The discussion method of teaching is one of the most effective, most rewarding pedagogies we can use. But it is scary. In a lecture, especially with PowerPoint, it is hard to tell whether or not they are really learning. They may be taking notes, but how do you know what that means?!? But in a discussion you can tell how it is going almost all the time, and when it is not great, it is hard to deal with. But I’d rather know now than find out after the exam that they weren’t paying attention!

You will make mistakes. And they will see them. So you have to have some humanity, some humility and a decent approximation of a sense of humor. Good luck!

References

Costa, M. L., van Rensberg, L., & Rushton, N.  (2007). Does teaching style matter? A randomized trial of group discussion versus lectures in orthopaedic undergraduate teaching. Medical Education, 41, 214-217. https://doi.org/10.1111/j.1365-2929.2006.02677.x.

Dallimore, E. J., Hertenstein, J. H., & Platt, M. B. (2013). Impact of cold-calling on student voluntary participation.
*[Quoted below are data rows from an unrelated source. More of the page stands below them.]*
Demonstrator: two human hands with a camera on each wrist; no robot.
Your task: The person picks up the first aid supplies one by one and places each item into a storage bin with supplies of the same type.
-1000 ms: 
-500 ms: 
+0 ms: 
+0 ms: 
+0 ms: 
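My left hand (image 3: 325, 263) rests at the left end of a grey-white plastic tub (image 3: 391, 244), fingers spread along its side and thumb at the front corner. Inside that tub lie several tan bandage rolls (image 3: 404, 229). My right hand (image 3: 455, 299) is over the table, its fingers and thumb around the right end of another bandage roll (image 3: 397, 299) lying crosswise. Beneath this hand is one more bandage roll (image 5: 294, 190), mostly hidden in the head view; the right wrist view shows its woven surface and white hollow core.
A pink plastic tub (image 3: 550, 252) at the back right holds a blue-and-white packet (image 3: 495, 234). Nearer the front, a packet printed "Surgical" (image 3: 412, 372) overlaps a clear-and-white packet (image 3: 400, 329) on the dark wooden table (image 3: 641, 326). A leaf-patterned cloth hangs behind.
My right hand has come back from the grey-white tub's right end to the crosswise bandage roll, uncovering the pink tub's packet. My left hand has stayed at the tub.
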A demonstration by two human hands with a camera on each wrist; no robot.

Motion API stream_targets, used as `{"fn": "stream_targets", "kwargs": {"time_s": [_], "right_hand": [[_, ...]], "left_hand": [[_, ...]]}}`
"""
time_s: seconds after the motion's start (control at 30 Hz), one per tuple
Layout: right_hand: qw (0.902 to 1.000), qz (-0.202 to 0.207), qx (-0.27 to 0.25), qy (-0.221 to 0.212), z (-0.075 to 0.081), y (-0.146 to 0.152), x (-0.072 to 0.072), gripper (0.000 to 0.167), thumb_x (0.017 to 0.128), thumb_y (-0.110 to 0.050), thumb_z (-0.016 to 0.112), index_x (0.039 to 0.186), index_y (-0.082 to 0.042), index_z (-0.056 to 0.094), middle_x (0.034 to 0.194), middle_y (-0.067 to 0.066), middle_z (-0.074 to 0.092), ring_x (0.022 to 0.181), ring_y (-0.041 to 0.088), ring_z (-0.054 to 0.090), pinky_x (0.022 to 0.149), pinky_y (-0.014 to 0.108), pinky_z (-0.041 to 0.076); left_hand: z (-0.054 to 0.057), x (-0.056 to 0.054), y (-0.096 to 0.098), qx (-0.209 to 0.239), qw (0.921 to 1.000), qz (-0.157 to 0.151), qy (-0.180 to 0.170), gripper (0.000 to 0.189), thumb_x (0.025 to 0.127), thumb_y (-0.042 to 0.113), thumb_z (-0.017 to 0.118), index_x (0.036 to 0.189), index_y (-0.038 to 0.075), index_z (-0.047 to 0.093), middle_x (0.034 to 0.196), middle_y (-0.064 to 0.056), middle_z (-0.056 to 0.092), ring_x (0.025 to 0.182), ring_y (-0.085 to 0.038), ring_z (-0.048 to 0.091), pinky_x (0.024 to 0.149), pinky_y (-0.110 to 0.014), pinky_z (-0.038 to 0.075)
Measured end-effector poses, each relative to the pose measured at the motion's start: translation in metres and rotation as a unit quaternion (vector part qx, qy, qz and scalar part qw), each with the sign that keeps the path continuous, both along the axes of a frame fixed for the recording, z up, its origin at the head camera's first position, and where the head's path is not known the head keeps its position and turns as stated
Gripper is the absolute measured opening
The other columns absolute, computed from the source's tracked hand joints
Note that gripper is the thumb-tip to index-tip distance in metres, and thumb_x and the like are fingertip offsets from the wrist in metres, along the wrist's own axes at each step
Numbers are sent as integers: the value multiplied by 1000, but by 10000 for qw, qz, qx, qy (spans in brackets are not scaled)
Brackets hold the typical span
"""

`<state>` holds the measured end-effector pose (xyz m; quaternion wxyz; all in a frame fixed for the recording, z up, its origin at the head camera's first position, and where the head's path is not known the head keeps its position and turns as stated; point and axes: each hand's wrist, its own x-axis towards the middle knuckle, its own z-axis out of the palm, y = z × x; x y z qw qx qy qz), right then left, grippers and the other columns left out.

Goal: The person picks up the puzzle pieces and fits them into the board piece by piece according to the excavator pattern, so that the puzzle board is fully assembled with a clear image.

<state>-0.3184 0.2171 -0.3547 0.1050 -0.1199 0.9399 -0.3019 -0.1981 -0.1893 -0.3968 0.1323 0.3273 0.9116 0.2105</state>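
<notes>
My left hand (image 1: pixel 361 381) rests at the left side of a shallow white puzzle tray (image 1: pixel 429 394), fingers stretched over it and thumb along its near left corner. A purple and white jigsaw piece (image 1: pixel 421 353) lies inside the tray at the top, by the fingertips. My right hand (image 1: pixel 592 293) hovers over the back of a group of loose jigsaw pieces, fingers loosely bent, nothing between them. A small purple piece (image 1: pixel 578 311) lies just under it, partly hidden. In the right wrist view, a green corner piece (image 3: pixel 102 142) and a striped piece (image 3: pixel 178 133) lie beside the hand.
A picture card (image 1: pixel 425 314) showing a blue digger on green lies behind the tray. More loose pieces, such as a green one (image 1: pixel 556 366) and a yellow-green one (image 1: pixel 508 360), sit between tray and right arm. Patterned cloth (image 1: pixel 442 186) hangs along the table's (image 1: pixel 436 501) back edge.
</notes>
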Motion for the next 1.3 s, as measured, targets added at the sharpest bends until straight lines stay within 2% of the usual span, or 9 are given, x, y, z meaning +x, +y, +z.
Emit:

Journal of Management Education, 37, 305-341. http://dx.doi.org/10.1177/1052562912446067.

Dallimore, E. J., Hertenstein, J. H., & Platt, M. B. (2019). Leveling the playing field: How cold-calling affects class discussion gender equity. Journal of Education and Learning, 8(2), 12-24. https://eric.ed.gov/?id=EJ1207291.

Gall, M. D., & Gillett, M. (1980). The discussion method in classroom teaching. Theory Into Practice, 19(20), 98-103. https://doi.org/10.1080/00405848009542881.

Jacobs, E. E., Schimmel, C. J., Masson, R. L., & Harvill, R. L. (2016). Group counseling: Strategies and skills. Boston, MA: Cengage.

Johnson, J. P., & Mighten, A. (2005). A comparison of teaching strategies: Lecture notes combined with structured group discussion versus discussion only. Journal of Nursing Education, 44, 319-322. https://www.ncbi.nlm.nih.gov/pubmed/16094791.

Parker, W. C., & Hess, D. (2001). Teaching with and for discussion. Teaching and Teacher Education, 17, 273-289. https://doi.org/10.1016/S0742-051X(00)00057-3.

Spradley, J. P. (1979). The ethnographic interview. Fort Worth: Harcourt.